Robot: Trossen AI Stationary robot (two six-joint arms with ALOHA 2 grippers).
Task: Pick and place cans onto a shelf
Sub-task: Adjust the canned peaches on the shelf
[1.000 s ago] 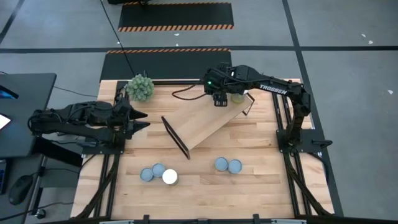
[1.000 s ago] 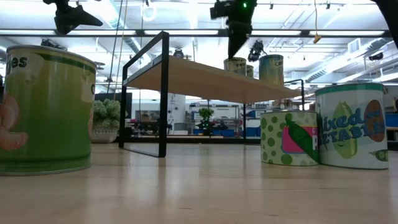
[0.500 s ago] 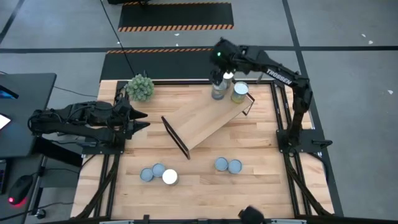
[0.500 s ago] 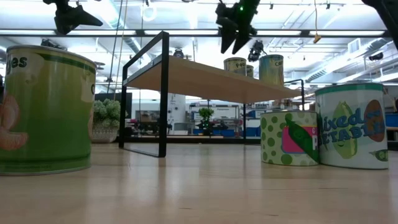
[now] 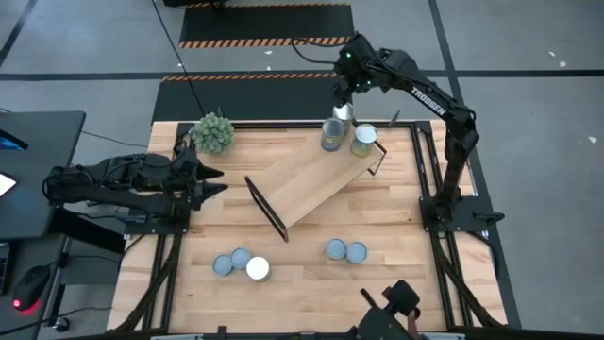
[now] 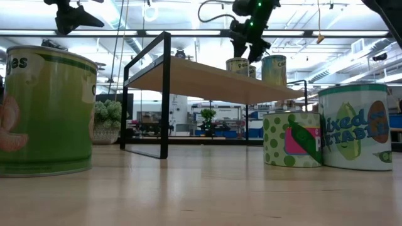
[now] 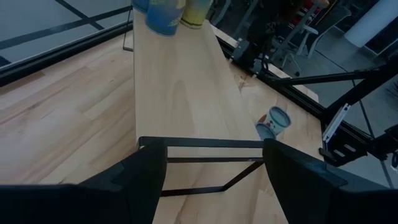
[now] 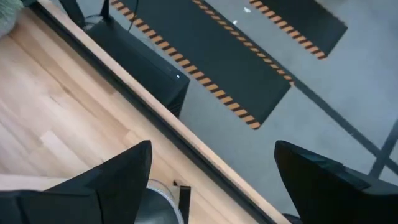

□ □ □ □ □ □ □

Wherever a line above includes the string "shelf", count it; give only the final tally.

### Answer to this problem
2